Le point le plus souvent négligé est la hauteur du treillis. S’il est posé directement sur le sol, il ne travaille presque pas correctement et peut se retrouver trop exposé à l’humidité. S’il remonte en surface pendant le coulage, il risque de manquer d’enrobage. L’objectif est de l’intégrer dans la masse de béton, à une position cohérente avec le type de dalle et les efforts à reprendre.
Pensez le ferraillage comme un réglage de structure, pas comme un simple accessoire. Il ne supprime pas les contraintes, mais il les répartit avant qu’elles ne s’ouvrent en fissures. Dans une dalle, un panneau mal placé, interrompu ou non ligaturé laisse passer les tensions exactement là où la rupture cherche le chemin le plus facile.
Erreurs courantes qui fragilisent une dalle ferraillée
La première erreur est de croire que toute dalle doit recevoir le même treillis. Une dalle légère de jardin, une terrasse, un garage et un plancher n’ont ni les mêmes contraintes ni le même niveau de risque. La deuxième est de réduire l’épaisseur ou l’armature pour économiser quelques matériaux. La réparation d’une dalle fissurée, affaissée ou non conforme coûte souvent bien plus cher que le bon dimensionnement initial.
Norme NF A35-080-2 sur les treillis soudés pour béton armé : Consultez la norme officielle qui définit les prescriptions relatives aux treillis soudés pour béton armé, notamment pour les nuances B500A, B500B, B500C, B450B et B450C.
- Poser le treillis au sol : il doit être maintenu par des cales pour rester dans l’épaisseur du béton.
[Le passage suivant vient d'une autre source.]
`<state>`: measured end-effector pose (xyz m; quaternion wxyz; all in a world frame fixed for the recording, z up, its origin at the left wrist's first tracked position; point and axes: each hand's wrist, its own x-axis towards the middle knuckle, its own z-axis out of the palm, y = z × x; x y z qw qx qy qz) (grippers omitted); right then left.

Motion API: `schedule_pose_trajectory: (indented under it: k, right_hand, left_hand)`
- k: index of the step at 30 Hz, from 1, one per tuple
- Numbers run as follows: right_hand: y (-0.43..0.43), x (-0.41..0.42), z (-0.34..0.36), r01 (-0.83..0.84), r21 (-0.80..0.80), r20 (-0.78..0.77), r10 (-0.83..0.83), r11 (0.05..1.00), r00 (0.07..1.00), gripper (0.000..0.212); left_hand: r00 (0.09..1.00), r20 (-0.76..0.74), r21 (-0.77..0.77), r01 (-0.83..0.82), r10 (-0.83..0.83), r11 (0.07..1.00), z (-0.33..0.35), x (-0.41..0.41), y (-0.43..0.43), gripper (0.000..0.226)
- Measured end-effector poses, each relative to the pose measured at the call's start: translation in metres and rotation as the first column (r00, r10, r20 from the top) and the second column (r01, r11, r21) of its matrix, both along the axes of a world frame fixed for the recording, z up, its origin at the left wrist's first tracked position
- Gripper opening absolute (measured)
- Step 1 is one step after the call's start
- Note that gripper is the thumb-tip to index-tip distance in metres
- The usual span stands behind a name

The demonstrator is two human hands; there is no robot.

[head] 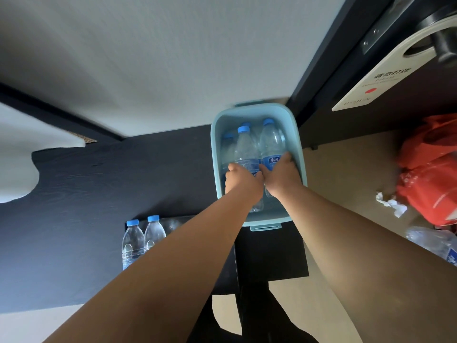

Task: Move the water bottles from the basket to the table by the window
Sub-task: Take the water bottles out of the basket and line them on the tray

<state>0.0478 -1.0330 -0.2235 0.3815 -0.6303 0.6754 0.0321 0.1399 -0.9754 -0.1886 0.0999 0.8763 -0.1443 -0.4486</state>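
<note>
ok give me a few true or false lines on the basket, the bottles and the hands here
1. Both hands are in the basket: the left hand grips the middle bottle, and the right hand grips the labelled bottle. True.
2. The basket is red. False: it is light blue. The red thing is a plastic bag off to the right.
3. Two more bottles stand upright outside the basket, at lower left. True.
4. The bottle caps are white. False: the caps are blue.
</note>
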Motion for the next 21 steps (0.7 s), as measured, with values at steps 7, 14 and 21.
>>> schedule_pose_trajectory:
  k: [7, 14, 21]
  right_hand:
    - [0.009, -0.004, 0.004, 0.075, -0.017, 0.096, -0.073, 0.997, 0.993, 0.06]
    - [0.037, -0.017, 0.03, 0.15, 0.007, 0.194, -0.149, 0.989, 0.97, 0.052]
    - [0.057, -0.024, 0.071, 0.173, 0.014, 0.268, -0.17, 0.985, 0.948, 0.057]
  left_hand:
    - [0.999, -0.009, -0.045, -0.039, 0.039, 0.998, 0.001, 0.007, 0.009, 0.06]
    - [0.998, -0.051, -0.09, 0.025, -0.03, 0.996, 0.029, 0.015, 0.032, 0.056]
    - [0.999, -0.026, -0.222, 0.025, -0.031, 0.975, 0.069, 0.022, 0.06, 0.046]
- Oublier les recouvrements : les panneaux doivent se chevaucher et être ligaturés.
- Choisir un treillis non adapté aux charges : un treillis anti-fissuration ne remplace pas une armature structurelle.
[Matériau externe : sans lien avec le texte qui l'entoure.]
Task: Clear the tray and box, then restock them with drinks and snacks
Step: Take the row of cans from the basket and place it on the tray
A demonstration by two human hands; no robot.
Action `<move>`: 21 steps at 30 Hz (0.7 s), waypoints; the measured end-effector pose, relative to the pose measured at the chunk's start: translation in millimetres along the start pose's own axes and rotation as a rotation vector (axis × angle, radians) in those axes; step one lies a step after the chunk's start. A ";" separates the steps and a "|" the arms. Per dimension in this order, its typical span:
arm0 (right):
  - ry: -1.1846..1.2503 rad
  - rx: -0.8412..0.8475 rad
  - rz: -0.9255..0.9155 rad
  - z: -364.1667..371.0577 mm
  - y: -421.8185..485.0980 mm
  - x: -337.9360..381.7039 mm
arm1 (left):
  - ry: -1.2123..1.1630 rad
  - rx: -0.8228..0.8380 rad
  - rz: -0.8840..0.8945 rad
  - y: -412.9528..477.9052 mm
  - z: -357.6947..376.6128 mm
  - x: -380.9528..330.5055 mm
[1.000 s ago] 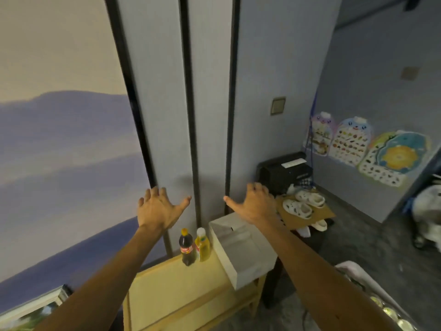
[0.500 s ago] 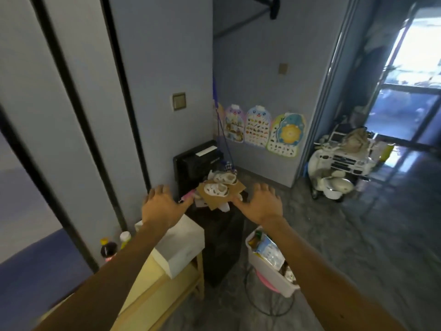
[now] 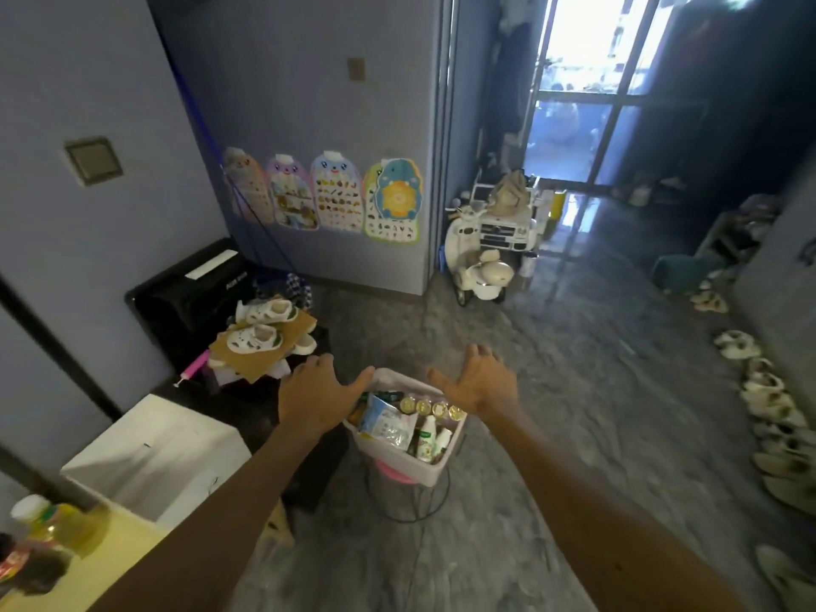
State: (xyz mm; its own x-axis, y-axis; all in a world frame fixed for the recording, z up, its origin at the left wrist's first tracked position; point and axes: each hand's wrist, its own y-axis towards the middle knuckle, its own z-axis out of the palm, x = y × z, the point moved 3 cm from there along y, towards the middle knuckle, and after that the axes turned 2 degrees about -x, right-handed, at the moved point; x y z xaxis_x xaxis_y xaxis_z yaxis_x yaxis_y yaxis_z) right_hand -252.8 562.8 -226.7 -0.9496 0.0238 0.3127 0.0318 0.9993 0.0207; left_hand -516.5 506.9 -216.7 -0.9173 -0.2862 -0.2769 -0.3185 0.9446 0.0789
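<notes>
A white plastic bin full of drinks and snacks rests on a pink-topped stool in the middle of the floor. It holds a blue-white snack packet, small white bottles and a row of gold-lidded cans. My left hand hovers open over the bin's left rim, and my right hand hovers open above its far right corner. Neither hand holds anything. An empty white box sits on the yellow table at lower left, beside a yellow drink bottle and a dark cola bottle.
A black cabinet stands by the left wall, with white children's shoes on cardboard in front of it. White ride-on toys stand by the wall corner. Shoes line the right wall. Grey floor stretches toward a bright doorway.
My view has swung right, from the wall and table to the room. The white bin has come under my hands, and both hands now reach down over it, still open.
</notes>
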 end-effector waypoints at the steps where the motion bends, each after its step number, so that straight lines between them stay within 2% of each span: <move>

- Négliger le support : un sol mal compacté peut provoquer des tassements, même avec un bon béton.
- Ignorer les normes : les références NF A 35-080-2, NF A 35-024-2 et ADETS aident à sécuriser le choix des aciers.
Pour un petit ouvrage non porteur, un bricoleur soigneux peut réaliser la préparation et la pose en respectant les règles de base. En revanche, dès qu’il s’agit d’une dalle porteuse, d’une dalle nervurée, d’un garage fortement sollicité ou d’un ouvrage lié à la structure de la maison, il vaut mieux faire valider le ferraillage. La solidité d’une dalle béton dépend autant du bon matériau que de son bon emplacement.